*** Data excerpt ***

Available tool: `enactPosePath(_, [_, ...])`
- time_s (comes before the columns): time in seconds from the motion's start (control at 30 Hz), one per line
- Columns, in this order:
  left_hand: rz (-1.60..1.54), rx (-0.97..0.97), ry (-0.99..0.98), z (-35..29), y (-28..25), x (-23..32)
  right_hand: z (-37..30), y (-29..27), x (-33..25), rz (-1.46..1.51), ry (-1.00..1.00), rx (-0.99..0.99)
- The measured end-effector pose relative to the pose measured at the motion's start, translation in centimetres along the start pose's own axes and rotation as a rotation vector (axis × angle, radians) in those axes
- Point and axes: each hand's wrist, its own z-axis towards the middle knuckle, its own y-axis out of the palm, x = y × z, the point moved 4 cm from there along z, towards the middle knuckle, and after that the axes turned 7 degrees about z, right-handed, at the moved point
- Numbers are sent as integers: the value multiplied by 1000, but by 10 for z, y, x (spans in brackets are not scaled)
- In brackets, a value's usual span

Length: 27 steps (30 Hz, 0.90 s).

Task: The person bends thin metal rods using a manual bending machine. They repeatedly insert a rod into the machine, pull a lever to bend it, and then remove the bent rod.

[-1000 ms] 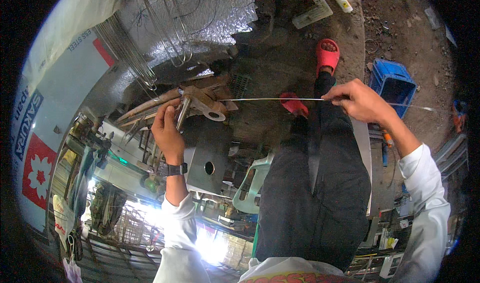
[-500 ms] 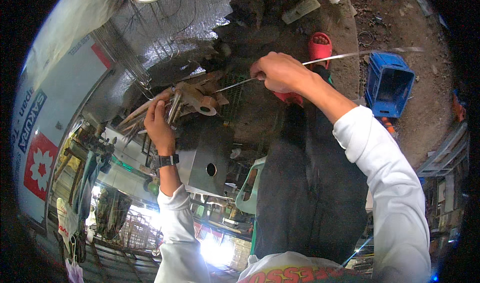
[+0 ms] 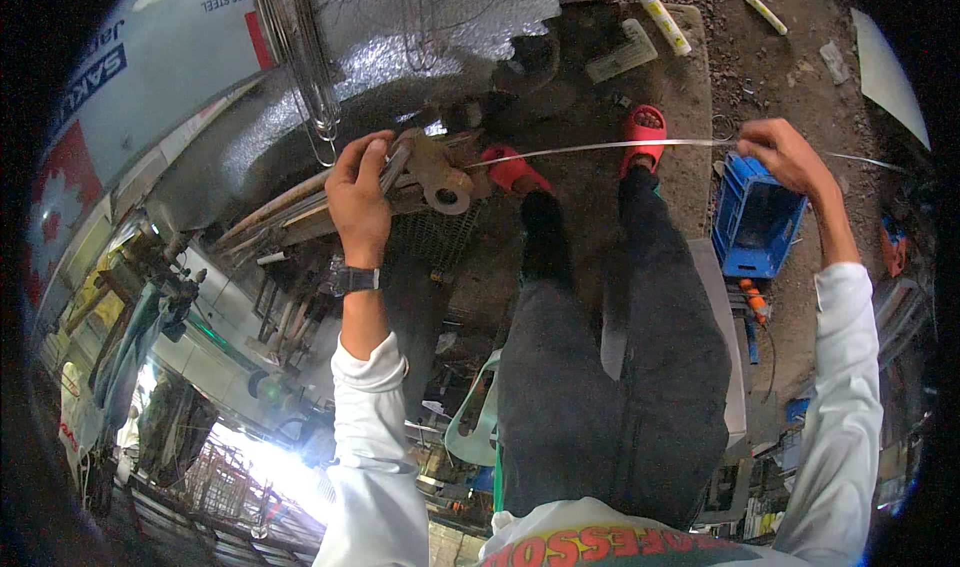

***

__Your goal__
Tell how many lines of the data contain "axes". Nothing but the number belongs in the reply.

__Your response__
2